【地域エネルギー最前線】 香川県 高松市
今年のG7会合では、高松の名を掲げた持続可能な都市に関する原則を策定し、世界に向け発信した。
その舞台の地でいかに実行に移すか、またゼロカーボン政策などにどう落とし込むのか注目される。
今年のG7(主要7カ国)都市大臣会合は7月7~9日にかけて高松市で開かれ、成果として共同声明のほか「香川・高松原則」を示した。同会合は昨年から始まり、日本では今回が初。「香川・高松原則」は持続可能な都市の発展に向けた協動指針で、テーマの中には「カーボンニュートラル(CN)・レジリエント(強靭化)」がある。
市の名を冠した原則が発信されたことから、他地域に先駆けてこれを実行に移すことが重要課題となった。ゼロカーボンシティ政策など、市の各種戦略にどう組み込むかが問われている。
市のゼロカーボンシティ政策のコンセプトは、「温暖で災害が少なく住みやすい都市を将来的に維持すること」。四国の太平洋側では南海トラフ巨大地震に伴う津波などさまざまな災害リスクが懸念されるが、瀬戸内海側の被害想定はそれほど深刻ではない。とはいえ、被害を最小に抑えるため、レジリエンスの視点が重要であることに変わりはない。

日射量生かし太陽光から着手 金融と企業の橋渡しも
ゼロカーボン政策につなげる形で、地球温暖化対策推進法に基づく実行計画を昨年3月に改訂している。その際、環境省補助事業を活用して「地域再エネ導入戦略」を策定し、これを改定計画に反映した。戦略では、市の実情を踏まえ、再生可能エネルギーの導入ポテンシャルを電源種、エリアごとに検証。これを基に課題の洗い出しや、その解決に向けた方策などを打ち出した。

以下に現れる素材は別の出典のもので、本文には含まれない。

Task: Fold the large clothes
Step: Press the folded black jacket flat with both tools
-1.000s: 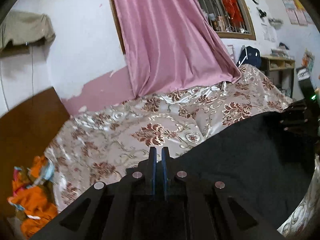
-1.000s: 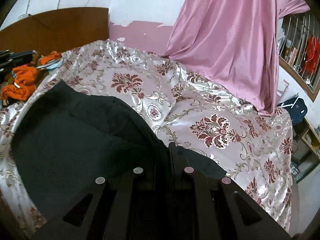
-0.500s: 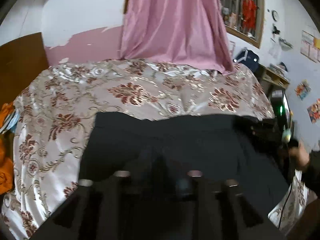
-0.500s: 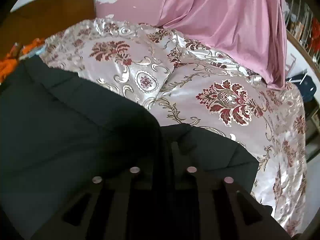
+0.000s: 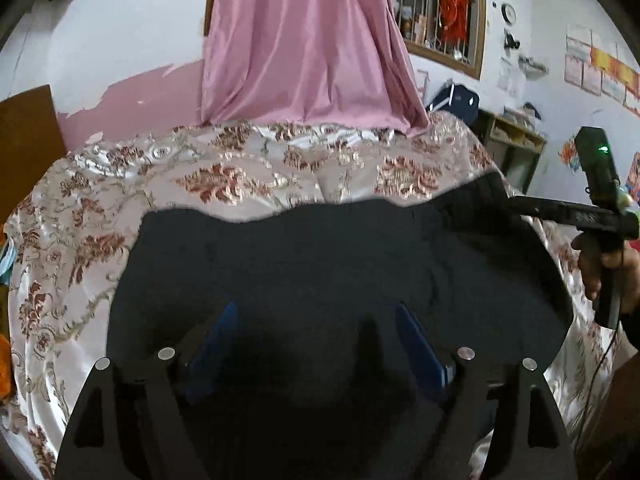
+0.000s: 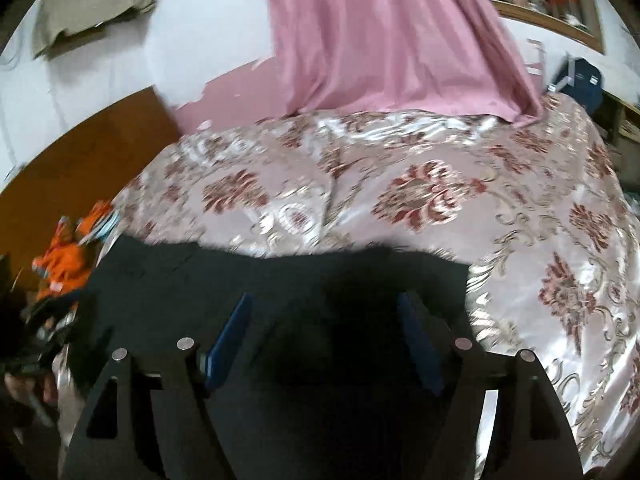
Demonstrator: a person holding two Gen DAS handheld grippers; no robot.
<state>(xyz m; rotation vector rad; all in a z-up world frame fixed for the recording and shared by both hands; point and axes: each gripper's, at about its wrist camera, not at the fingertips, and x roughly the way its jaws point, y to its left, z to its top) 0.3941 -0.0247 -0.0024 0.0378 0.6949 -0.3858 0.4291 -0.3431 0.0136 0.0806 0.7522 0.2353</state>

日本一狭い県の県庁所在地である高松は、ほかの都市部以上に再エネポテンシャルが限られる。ただ、日照時間は全国有数であり、讃岐平野は山林が少なく平地が多い。加えて、降雨量が少なく川が短く急なことから、県のため池数は全国最多。実は水上太陽光の取り組みが盛んなのだ。
ただ、「これまではFIT(固定価格買い取り制度)に基づく再エネ事業が多く、地域に恩恵が還元されにくかった。卒FIT、そして地域の地産地消に資する電源の拡大が急務だ」(市ゼロカーボンシティ推進課の坂東真課長)と強調する。
当面の課題は、限られた都市空間を有効活用していかに太陽光発電を拡大できるか。まずは公共施設への設置から始め、環境省事業を活用して採算性を調査した上で、導入を図っている。
住宅向けについては、これまで市が実施してきた太陽光設置補助金を、2年ほど前に地産地消促進型へと条件を見直した。蓄電池、EVなどを家庭のエネルギーマネジメントに活用する「V2H」、断熱改修、ZEH(ネットゼロエネルギーハウス)などの導入費を助成する。レジリエンスへの意識向上や電気代高騰を追い風に、制度への関心が高まっており、昨年以上のスピードで申し込み件数の上限に達した。
これらを足掛かりに、ほかの重点取り組みも順次進める。農業分野での再エネ活用促進、地銀のグリーンファイナンス、災害時拠点施設への再エネ導入、そしてEV・蓄電池を活用したエネルギーマネジメント―。地域のポテンシャルを生かすための方策を検討していく。
なお、空港や港湾の脱炭素化も課題の一つであり、特に港湾では水素・アンモニアの活用が不可欠となる。将来的な次世代燃料の需要予測や、供給体制の確保、事業者の掘り起こしから着手する。
そしてゼロカーボンを加速させる上では、官民連携の拡充がカギを握る。この点では、まず先述の公共施設への太陽光導入を通じて地域の事業者の育成を図る。加えて、脱炭素ソリューションの活用に向けた民間企業のマッチングも始めた。
今春、地銀の百十四銀行など市内事業者をつなげるオンライン会合を開催。6社が、EV導入支援、充電器とセットでのEVリース事業、メタネーション(合成メタン)などの方針を発表した。引き続き、地元企業に対する融資や地銀によるコンサルの活性化に向け、機会を設定していく考えだ。